Auf dem Altmarkt soll ein neues Denkmal her. Dort wurden 1945 einige Tausend Bombentote von einem SS-Kommando verbrannt. Dieses konnte vorher diesbezügliche Erfahrungen im Zuge der Vernichtung der Juden sammeln. Heute erinnert auf dem Altmarkt ein Bodenmonument mit im Boden eingelassener Gedenkplakette, sowie eine weitere 2009 von Oberbürgermeisterin Helma Orosz (CDU) angebrachte Gedenktafel mit der Inschrift: „Dies ist ein Ort der Mahnung, des Erinnerns und Gedenkens. Hier wurden die Leichname tausender Opfer der Luftangriffe des 13. und 14. Februar 1945 verbrannt. Damals kehrte der Schrecken des Krieges, von Deutschland aus in alle Welt getragen, auch in unsere Stadt zurück.“ an das Ereignis.

CDU-Kulturstadtrat Sebastian Kieslich, einer der Wortführer der aktuellen Denkmalforderung, posiert für die Presse mit einer weißen Rose vor der Gedenktafel auf dem Altmarkt.

Immer wieder gab es schon in den vergangenen Jahren Diskussionen über ein großes Monument auf dem Altmarkt. Aus guten Gründen wurde dies bisher letztendlich immer, unter anderem vom Leiter der Stiftung Sächsische Gedenkstätten, abgelehnt. Nach dem Vorstoß von Peter Ufer letzte Woche in der Sächsischen Zeitung zieht nun die Dresdner CDU nach und fordert, dass der Altmarkt zum zentralen Gedenkort vermutlich anstelle des Heidefriedhofs werden soll.

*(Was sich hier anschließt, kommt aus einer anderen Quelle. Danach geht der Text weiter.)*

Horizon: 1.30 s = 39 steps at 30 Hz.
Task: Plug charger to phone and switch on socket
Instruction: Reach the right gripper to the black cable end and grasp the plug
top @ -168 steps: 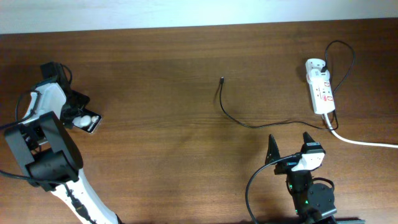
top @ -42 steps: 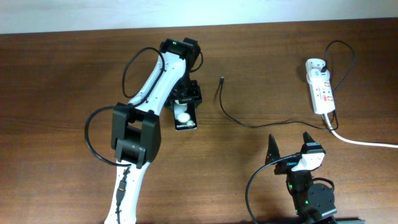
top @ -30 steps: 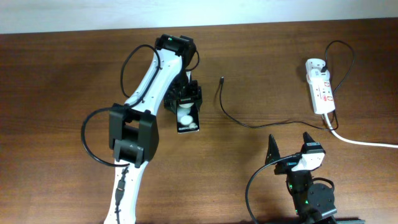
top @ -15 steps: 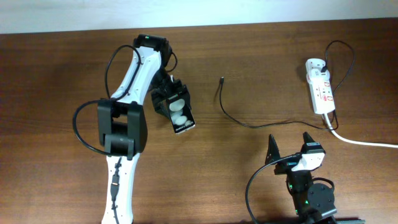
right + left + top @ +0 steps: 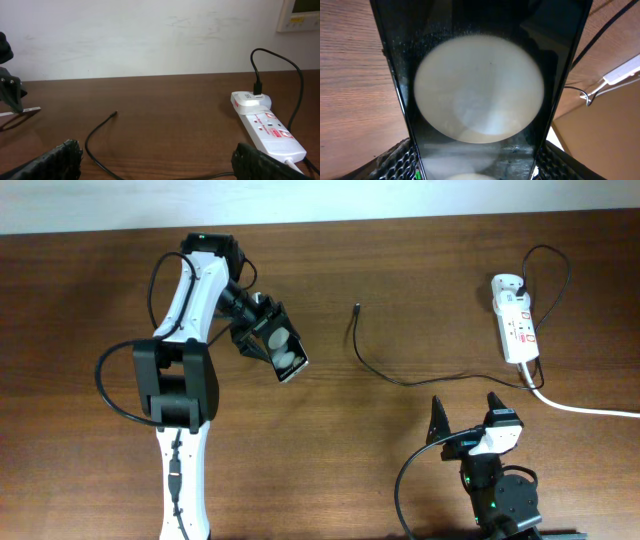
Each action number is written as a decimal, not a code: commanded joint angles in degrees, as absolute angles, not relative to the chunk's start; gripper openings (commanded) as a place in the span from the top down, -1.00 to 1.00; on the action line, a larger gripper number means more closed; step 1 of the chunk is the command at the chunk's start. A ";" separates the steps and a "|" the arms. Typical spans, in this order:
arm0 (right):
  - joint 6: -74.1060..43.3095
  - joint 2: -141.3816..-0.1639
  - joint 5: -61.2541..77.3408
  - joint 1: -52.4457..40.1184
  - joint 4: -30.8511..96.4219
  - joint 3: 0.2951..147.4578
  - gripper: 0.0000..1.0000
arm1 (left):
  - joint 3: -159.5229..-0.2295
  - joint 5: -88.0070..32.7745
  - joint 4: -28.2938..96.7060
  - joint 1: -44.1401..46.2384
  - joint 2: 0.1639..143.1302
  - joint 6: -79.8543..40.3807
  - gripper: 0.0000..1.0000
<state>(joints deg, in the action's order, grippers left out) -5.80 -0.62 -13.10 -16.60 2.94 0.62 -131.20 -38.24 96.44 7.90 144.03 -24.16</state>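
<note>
My left gripper [image 5: 262,338] is shut on the phone [image 5: 284,352], a black slab with two white round blobs, and holds it at an angle left of the table's middle. In the left wrist view the phone [image 5: 560,35] fills the frame between the fingers of the left gripper [image 5: 477,167]. The charger's thin black cable [image 5: 385,374] lies on the table, its plug tip [image 5: 357,308] right of the phone and apart from it. It runs to the white adapter [image 5: 506,284] on the socket strip [image 5: 519,330]. My right gripper [image 5: 465,416] is open and empty near the front edge. The right wrist view shows the tip [image 5: 114,114] and the strip [image 5: 270,131].
The strip's thick white cord [image 5: 590,409] runs off the right edge. A white wall [image 5: 150,35] stands behind the table's far edge. Bare brown table [image 5: 420,260] lies between the phone and the strip.
My left arm carried the phone from the far left to the middle, then swung back a little to the left, turning the phone. Cable, strip and right arm have not moved.
</note>
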 commanded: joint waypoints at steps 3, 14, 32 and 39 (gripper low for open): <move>-5.78 -0.21 -14.20 -16.78 3.25 0.32 -0.97 | -131.66 -41.36 96.77 8.03 143.90 -23.03 1.00; -44.10 -0.69 21.82 -16.86 2.72 0.32 -0.97 | -131.66 -41.17 96.75 8.03 143.90 -23.05 1.00; -45.74 -24.34 23.73 -19.49 -1.56 11.55 -0.75 | -131.66 -41.17 94.54 8.10 143.90 -23.05 1.00; -41.80 -58.81 17.67 -28.53 -7.79 27.59 -0.64 | -131.66 -41.19 94.59 8.10 143.90 -23.07 1.00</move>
<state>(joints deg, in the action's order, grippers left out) -43.57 -49.30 21.23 -25.30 -4.62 22.26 -131.20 -39.31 94.28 8.08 144.03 -23.77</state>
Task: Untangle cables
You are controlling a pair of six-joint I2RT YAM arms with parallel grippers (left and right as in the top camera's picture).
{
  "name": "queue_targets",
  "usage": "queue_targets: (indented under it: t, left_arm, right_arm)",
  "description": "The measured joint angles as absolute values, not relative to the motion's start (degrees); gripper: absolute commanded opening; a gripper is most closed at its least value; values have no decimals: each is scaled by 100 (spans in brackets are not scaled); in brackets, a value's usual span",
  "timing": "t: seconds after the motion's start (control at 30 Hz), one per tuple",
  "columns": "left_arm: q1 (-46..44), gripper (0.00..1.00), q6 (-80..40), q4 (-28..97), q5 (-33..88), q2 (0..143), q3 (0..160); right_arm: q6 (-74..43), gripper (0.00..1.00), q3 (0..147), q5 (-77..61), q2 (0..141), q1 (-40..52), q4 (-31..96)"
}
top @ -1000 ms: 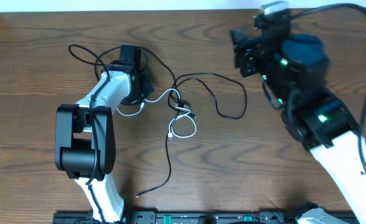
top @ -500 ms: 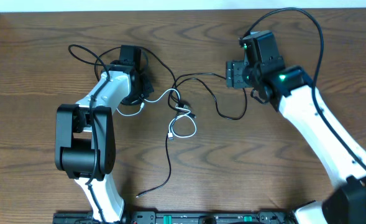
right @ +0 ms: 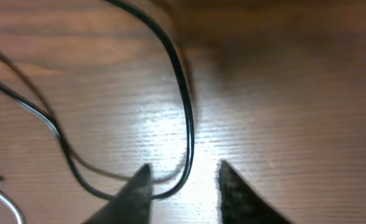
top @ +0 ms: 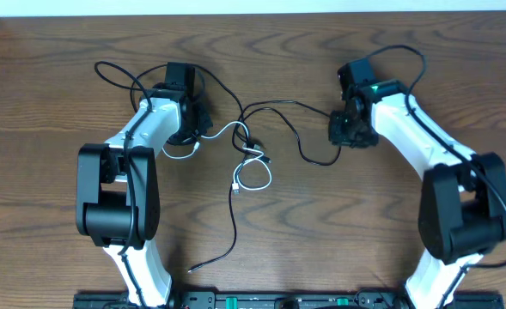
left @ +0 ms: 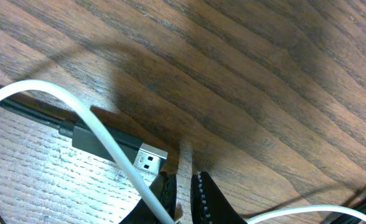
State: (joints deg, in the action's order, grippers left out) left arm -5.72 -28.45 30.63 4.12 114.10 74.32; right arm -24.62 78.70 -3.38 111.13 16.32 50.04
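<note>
A: The right gripper (top: 349,129) is now down at the table (top: 364,232), jaws apart astride the black cable (right: 186,118), seemingly to grab it.
B: Left?
A: The left gripper (left: 183,186) pinches the white cable (left: 102,134), likely anchoring it.

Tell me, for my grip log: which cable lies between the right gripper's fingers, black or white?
The black cable; the white cable lies by the left gripper instead.

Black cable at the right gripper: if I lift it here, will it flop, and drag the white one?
Likely floppy: the black cable is thin and lies in loose curves, so it should sag either side of the right gripper. Probably light. It crosses the white cable mid-table, so lifting may tug that.
</note>
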Motion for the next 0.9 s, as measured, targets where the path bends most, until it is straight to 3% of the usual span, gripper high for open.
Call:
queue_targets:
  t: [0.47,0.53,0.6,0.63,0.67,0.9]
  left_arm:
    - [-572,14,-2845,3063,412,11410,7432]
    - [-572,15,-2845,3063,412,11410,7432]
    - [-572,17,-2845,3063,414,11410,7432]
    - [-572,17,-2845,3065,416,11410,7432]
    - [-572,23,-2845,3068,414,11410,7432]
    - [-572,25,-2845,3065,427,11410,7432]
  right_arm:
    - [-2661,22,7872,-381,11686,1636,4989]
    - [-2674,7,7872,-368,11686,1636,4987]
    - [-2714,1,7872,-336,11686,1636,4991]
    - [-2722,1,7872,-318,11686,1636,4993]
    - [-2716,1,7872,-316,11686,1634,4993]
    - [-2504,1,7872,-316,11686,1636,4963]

Dazu soll ein Denkmal mit den von den 19.000 von der Historikerkommission recherierten Namen gebaut werden. Aus der FDP waren auch schon ähnliche Vorschläge zu hören, und auch ein Nazigrüppchen aus dem Umfeld der Freien Kameradschaften um Altkader Ronny Thomas (u.a. Sven Hagendorf, Sebastian Reiche, Simon Richter aus Radeberg, Philipp Göhler, Hans Böhm) ließ es sich nicht nehmen, bei der Enthüllung des Trauernden Mädchens auf dem Heidefriedhof die Anwesenden als Heuchler vollzupöbeln, weil ihnen ein Denkmal auf dem Altmarkt lieber wäre. Aus irgendeinem Grund ist ihnen offenbar entgangen, dass so ziemlich alle Anwesende ihrer Meinung gewesen sein dürften. Zum einen hat auch Bürgermeisterin Helma Orosz ihre Unterstützung für das Projekt bekundet, zum anderen wird genau dasselbe Argument für den Bau eines solchen Denkmals ins Feld geführt, nämlich, dass nach dem Aussterben der Erlebnisgeneration, die Bombardierung angeblich vergessen werden würde, wenn es dieses Denkmal nicht geben sollte. Wie sie darauf kommen, und warum das jetzt so schlecht sein soll, wird nicht erklärt. Schon jetzt ist es Tatsache, dass das Gedenken kaum noch von der Erlebnisgeneration getragen wird.

Immerhin werden in der Sächsischen Zeitung von einem anderen Redakteur auch ein paar Bedenken aufgezählt. Dabei geht es um die Frage der Kontextualisierung, die ein solches pompöses Denkmal sicher nicht leisten kann. Außerdem befinden sich unter den aufgezählten 19.000 Namen mit sehr hoher Wahrscheinlichkeit auch überzeugte Nationalsozialisten, wo sich schon die Frage stellt, warum man diesen explizit gedenken sollte. Da schließt sich gleich die Frage an, ob tatsächlich alle Toten bzw. deren Angehörige  überhaupt damit einverstanden wären, in so einer nivellierenden Aufzählung, in der Juden, Widerstandskämpfer und Nazi kommentarlos nebeneinander gestellt werden, mit aufgeführtt zu werden und Wallfahrtsort für das Gedenken an deutsche Opfer jeglicher Coleur zu werden.

Richtig ist die Anmerkung, dass es in Dresden kein vergleichbares Denkmal für die ermordeten Dresdner Juden gibt. Allerdings wäre selbst die Existenz eines solchen Denkmals, noch lange keine Legitimation für ein ähnliches Denkmal zum 13. Februar.

Der Kulturbürgermeister Ralf Lunau ist bisher eher gegen ein solches Gedenken, hat aber vermutlich eine Mehrheit im Stadtrat gegen sich. Ob die in der Sächsischen Zeitung prognostizierten Debatten tatsächlich eintreffen, bleibt abzuwarten. Bisher war auch aus den anderen Stadtratsfraktionen kaum öffentlicher Widerspruch zum Thema 13. Februar zu hören. Ein aus der Zivilgesellschaft gegründeter Arbeitskreis „Mythos Dresden“, der sich im letzten Jahr noch in die Denkmaldebatte einschaltete, scheint sang- und klanglos wieder eingeschlafen zu sein.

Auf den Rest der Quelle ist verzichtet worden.